The variations shown are so small that it would be interesting to see the same identical measurements repeated several times to see if any of the small variations are due to the experimental set up.

Good practice would be to check the setup for random variations in the results and present the data so that the lines aren't so close to falling on top of each other.

At this point my take away is that there were no significant differences.

Audio Cable Hate?

Reply #309
Rich B, just by moving the earcup a few millimeters you can measure up to several dB big differences. In comparison, these headphone cables show virtually no difference.

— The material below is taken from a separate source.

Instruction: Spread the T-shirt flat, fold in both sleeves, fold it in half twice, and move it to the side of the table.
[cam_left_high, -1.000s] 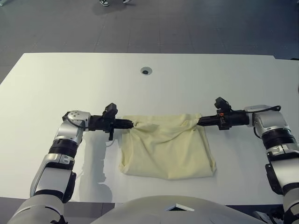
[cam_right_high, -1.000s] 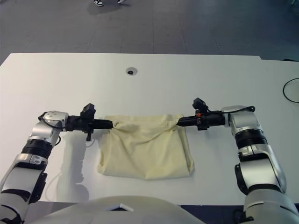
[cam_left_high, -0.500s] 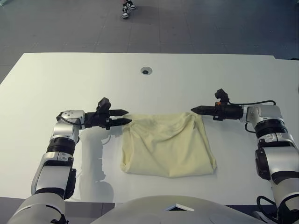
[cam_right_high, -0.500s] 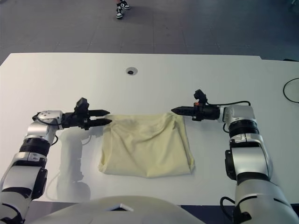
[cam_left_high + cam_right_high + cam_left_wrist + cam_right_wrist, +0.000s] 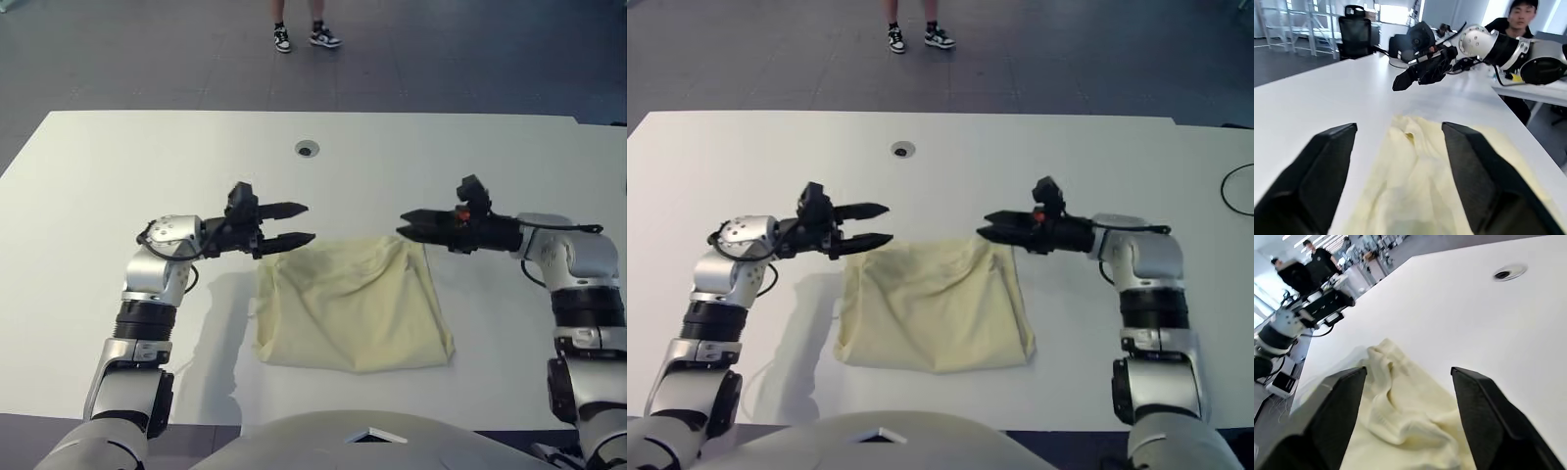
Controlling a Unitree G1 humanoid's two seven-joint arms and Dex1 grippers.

With the method used you'd see the same tiny differences even without changing cables.
"I hear it when I see it."

Audio Cable Hate?

Reply #310
At this point my take away is that there were no significant differences.
That seems in agreement with the author of the test who comments:
Quote
Do I see anything that might be characterized as an audible feature due to the different cables in the measurement? Nope. Nada. Zilch.

Audio Cable Hate?

Reply #311
Why the hostility?
It's because several people have come to HA with quite subtle anti-DBT arguments, couched in the form of genuine enquiries, which eventually turn out to be little more than trolls.

Some forum members sometimes over-react to genuine enquiries, because they've previously wasted time politely discussing similar topics with folks who only joined to deceive and derail.

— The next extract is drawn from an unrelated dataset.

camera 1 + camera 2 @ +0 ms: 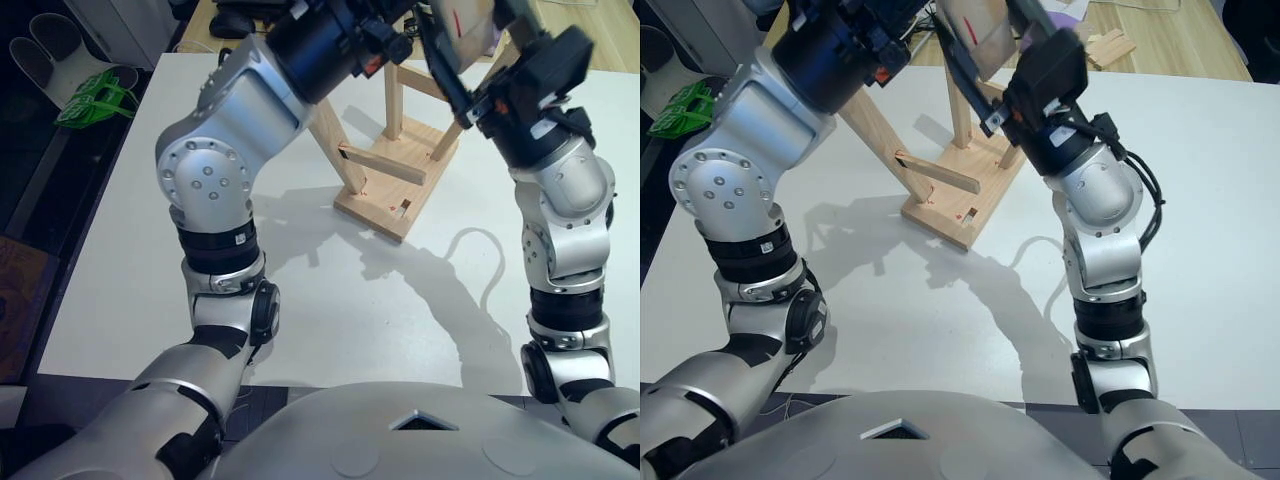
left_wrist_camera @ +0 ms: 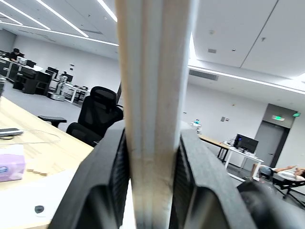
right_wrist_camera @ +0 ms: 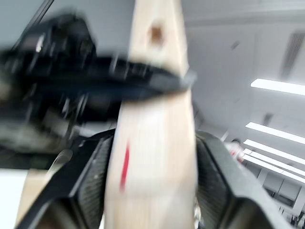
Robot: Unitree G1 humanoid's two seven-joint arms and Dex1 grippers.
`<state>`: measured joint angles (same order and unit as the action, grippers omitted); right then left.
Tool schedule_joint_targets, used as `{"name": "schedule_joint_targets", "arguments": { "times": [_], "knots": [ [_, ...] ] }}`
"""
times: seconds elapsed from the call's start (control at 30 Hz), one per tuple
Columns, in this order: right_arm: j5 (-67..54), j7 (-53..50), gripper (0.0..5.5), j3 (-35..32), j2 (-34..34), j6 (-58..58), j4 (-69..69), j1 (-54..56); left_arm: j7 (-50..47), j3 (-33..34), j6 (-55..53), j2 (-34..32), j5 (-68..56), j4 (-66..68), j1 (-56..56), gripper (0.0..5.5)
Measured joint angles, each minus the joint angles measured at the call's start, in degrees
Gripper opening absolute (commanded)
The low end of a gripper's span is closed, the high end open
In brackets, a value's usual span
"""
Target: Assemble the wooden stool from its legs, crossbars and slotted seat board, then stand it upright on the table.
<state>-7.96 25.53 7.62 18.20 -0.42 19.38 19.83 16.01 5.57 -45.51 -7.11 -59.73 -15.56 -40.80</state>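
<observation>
The wooden stool lies upside down on the white table, its slotted seat board flat and its legs pointing up. A crossbar joins a slanted leg low near the board. My left gripper is above the stool's far side, shut on a pale wooden bar. Close beside it, my right gripper is shut on a wooden piece with a red mark, held high over the stool. Both arms hide the tops of the legs.
The near half of the table is bare white surface. Loose wooden pieces lie on a wooden desk behind the table. A green object sits on the floor past the table's left edge.
</observation>
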Motion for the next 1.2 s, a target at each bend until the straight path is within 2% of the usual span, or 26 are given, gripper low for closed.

OTOH some forum members are too kind for their own good.


Most of the placebo we talk about here is expectation bias. This relies on expectations(!) - some you can manage, some you can reprogram, and some you have no control over. Hence the contradictory statements you quoted can all be true, but about different things or different situations.

The only absolute is that if you want to be 100% sure of removing expectation bias, you must double (or even triple*) blind the test. Even then, you should give due consideration to listener training (good) and listener fatigue (bad).

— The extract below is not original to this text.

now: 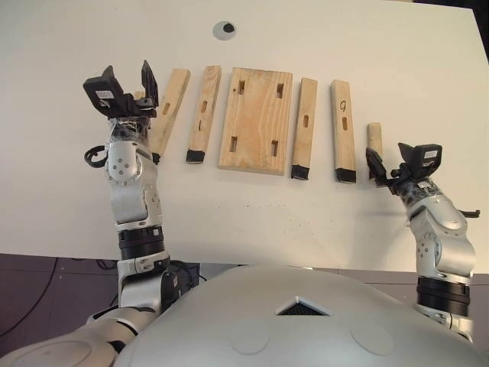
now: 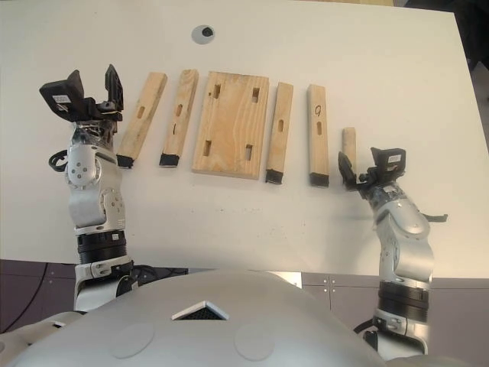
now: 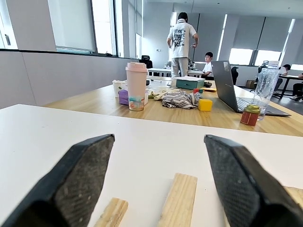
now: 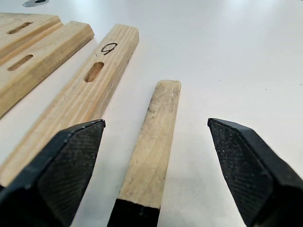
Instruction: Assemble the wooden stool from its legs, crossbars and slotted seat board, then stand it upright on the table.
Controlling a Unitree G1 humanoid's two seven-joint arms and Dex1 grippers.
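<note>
Two pincers, both with fingers apart: our left pincer (image 1: 128,82) hangs raised toward the counter's (image 1: 382,46) left edge, beside the leftmost leg (image 1: 170,107); our right pincer (image 1: 396,164) has the short crossbar (image 4: 154,146) between its fingers, untouched. Between them the other legs (image 1: 203,111) flank the slotted seat board (image 1: 256,120), lying flat in a row

Seat (image 1: 256,120): pale pine, straight grain, dark slots.
Legs (image 1: 305,126): same pine, black end caps (one bears a black 9).
Crossbar (image 4: 154,142): paler wood, black end.
Desk (image 1: 344,46): plain white.
Disc (image 1: 224,30): grey, dark centre.
Left tool (image 1: 128,80), right tool (image 1: 396,162): black, pads (image 4: 71,165) finely cross-hatched.
</note>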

* - it's debatable whether there's a difference when the test is run by a computer. Even so, from a pure perspective I'm uncomfortable with tests where the participants have a list of what is being tested, even when it's double-blinded so that at any moment they don't know what they're listening to. I'm not suggesting we need to do any better, but if I was back in academia trying to be super-rigorous, I'd be uncomfortable with an ABX test of known items, and very uncomfortable of a MUSHRA style test with known items.

Cheers,
David.

Audio Cable Hate?

Reply #312
Heisenberg are you the heisenberg lately posting at the slimdevices forum?
Is troll-adiposity coming from feederism?
With 24bit music you can listen to silence much louder!

Audio Cable Hate?

Reply #313
It's because several people have come to HA with quite subtle anti-DBT arguments, couched in the form of genuine enquiries, which eventually turn out to be little more than trolls.

...and some of them are still posting, perhaps in this very topic (you be the judge).

I'll bet most (all?) of them have never bothered to perform a double-blind test of any kind, though some have said they would.

It's pretty silly arguing against something with which you have little-to-no experience and likely barely understand.